Councilor Carmichael Dominguez says if the city allows the transfer, he would like to see segregated sales at the Walmart—a separate area where there is only one way in and one way out. That way, if a minor is in the vicinity, it will be obvious.

Even if a special election isn't on the horizon, that isn't to say the city has not passed measures that try to limit the presence of alcohol. The recent prohibition on the sale of tiny bottles, set to take effect in the second week of October, is one example. It has also banned alcohol advertisements on marquees while making rules that keep liquor stores from being built right next to each other.

But even in the case of the "minis" ban, the law isn't certain yet. Intended to rid the city landscape of litter from the small plastic bottles, the proposed law has been met with opposition by several liquor stores in the city.
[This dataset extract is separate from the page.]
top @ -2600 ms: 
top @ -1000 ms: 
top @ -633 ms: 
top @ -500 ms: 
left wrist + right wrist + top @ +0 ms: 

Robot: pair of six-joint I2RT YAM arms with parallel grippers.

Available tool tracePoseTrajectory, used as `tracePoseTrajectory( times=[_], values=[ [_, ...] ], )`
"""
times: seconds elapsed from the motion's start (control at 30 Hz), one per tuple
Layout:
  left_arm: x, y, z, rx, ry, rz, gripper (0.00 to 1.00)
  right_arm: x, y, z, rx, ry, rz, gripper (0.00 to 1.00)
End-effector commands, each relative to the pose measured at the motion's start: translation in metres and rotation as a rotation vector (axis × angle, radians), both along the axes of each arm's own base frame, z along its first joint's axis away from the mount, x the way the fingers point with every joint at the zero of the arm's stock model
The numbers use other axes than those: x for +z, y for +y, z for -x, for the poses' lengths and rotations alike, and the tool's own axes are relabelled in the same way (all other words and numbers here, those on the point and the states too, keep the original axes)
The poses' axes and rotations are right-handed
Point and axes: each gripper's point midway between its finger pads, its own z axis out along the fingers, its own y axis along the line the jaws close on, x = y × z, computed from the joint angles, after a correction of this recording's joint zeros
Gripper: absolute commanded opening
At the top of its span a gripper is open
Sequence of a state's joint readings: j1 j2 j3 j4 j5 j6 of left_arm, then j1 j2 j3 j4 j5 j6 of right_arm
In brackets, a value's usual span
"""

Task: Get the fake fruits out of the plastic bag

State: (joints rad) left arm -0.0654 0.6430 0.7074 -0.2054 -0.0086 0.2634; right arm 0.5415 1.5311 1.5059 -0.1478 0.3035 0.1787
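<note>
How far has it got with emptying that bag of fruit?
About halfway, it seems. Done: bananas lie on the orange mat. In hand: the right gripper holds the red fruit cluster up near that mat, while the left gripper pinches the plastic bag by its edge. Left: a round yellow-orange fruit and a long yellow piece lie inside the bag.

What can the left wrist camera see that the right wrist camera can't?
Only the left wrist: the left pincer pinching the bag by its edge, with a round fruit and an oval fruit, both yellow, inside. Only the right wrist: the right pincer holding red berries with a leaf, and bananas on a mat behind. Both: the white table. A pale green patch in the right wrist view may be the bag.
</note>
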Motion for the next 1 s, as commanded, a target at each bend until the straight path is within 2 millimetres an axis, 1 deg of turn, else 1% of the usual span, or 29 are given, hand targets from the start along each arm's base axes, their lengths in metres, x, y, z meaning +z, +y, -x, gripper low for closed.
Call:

On Oct. 6, a judge has scheduled a hearing on a lawsuit filed in state district court in which liquor store owners are contending the product is being wrongfully, and unconstitutionally, singled out.

Dominguez, whose District 3 along the Airport Road corridor has traditionally been on the city's radar for problem drinking, says he hopes the court will decide in the city's favor.

"I'm not a prohibitionist," the 45-year-old councilor says. "I'm just for responsible drinking."

But the city could find itself back in state district court, because if the council denies Walmart the upcoming license, and the state once again overturns it, then the only option is appealing it at the state level.

Or, as Voorhees points out, another possible solution to the inordinate amount of liquor licenses could be through a series of rezonings that would absolutely prohibit some in certain pockets, which could help reduce the number.

But that, like the special election, would be a labor-intensive endeavor.